If you've been in the UK for the last two years, you have might have heard of Care.data, a troubled government project to extract individuals' GP data and combine them with hospital records in a database.
However it's less likely you've heard of Tim Kelsey, the 50-year-old NHS director ultimately responsible for the scheme.
Despite being lauded for leading attempts to open up public sector data, Kelsey has proved a divisive figure involvement in the Care.data initiative. He has also courted controversy following the sale of a company he partly owned to the Department of Health in 2006 - apparently for double its estimated value - leading to criticism from MPs.
Kelsey does not have a typical civil service story.
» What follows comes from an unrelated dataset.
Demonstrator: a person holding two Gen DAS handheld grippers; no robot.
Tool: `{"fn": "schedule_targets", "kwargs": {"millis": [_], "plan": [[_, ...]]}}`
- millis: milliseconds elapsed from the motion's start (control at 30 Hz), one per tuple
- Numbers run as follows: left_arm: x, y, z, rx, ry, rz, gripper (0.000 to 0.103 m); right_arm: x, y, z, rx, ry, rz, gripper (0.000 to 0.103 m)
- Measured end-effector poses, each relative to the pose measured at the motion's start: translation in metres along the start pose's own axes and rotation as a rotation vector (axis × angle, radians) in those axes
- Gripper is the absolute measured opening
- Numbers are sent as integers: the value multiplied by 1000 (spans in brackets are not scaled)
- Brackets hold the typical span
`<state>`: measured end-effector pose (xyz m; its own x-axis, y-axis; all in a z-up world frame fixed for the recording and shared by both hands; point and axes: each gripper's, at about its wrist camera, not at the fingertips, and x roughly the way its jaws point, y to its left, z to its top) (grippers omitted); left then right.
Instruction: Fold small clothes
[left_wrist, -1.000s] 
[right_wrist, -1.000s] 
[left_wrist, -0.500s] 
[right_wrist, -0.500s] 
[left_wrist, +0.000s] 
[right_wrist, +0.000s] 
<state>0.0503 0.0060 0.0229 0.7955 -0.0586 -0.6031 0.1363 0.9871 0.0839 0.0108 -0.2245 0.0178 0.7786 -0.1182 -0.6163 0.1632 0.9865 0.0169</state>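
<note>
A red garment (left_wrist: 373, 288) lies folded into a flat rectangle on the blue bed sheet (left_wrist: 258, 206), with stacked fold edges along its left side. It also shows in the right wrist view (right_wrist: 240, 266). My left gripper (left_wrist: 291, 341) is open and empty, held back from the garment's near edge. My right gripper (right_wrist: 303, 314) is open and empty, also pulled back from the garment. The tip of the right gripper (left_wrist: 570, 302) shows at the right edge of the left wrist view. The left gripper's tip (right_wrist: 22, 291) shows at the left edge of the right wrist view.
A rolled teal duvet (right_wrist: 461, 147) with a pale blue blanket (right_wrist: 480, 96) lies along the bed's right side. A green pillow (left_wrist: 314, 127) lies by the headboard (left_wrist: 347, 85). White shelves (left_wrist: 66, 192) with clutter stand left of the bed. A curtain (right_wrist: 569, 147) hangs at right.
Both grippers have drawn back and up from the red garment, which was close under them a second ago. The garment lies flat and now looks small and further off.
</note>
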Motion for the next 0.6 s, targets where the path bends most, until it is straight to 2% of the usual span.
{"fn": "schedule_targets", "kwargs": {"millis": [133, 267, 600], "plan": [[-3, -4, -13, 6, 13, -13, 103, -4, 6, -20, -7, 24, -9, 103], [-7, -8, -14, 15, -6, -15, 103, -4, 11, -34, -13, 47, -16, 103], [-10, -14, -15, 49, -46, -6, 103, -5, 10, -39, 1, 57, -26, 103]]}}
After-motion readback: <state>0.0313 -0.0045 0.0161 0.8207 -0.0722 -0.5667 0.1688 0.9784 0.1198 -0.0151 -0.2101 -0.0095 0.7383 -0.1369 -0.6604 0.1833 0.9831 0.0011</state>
Born in 1965, he had a top quality education at prestigious private school Wellington College before completing a history degree at Magdalene College, Cambridge.
After graduating he embarked upon a career in journalism for the Independent, BBC, Channel 4 and Sunday Times with stints in Turkey and Iraq, notably covering the 1990 Gulf War.
Kelsey later became an entrepreneur, founding healthcare data company Dr Foster in 1999 with Financial Times journalist Roger Taylor and Stanford graduate Roger Killen. The company now provides analytics services to 85 percent of UK hospitals.
He was appointed by the NHS in 2006 to set up the health service's information website 'NHS Choices'.
Kelsey moved to the Cabinet Office in 2012 to become the UK's first transparency and open data director, personally appointed by PM David Cameron.
He returned to NHS England just months later as patients and information director, a post he still holds.
However this bland version of his CV disguises what a controversial figure Kelsey is.
Care.data recently restarted with several small-scale pilots this year, but it has been beset by controversies since launch. It was recently labelled 'unachievable' by Whitehall watchdog the Major Projects Authority, which said it should have its future reassessed.
It was supposed to be up and running in all 8,000 GP practices by 2014.
However it was delayed after GP, privacy and patient groups raised concerns about security and the fact only a small minority of the public were aware of the scheme, which requires people to opt out if they do not wish their data to be used.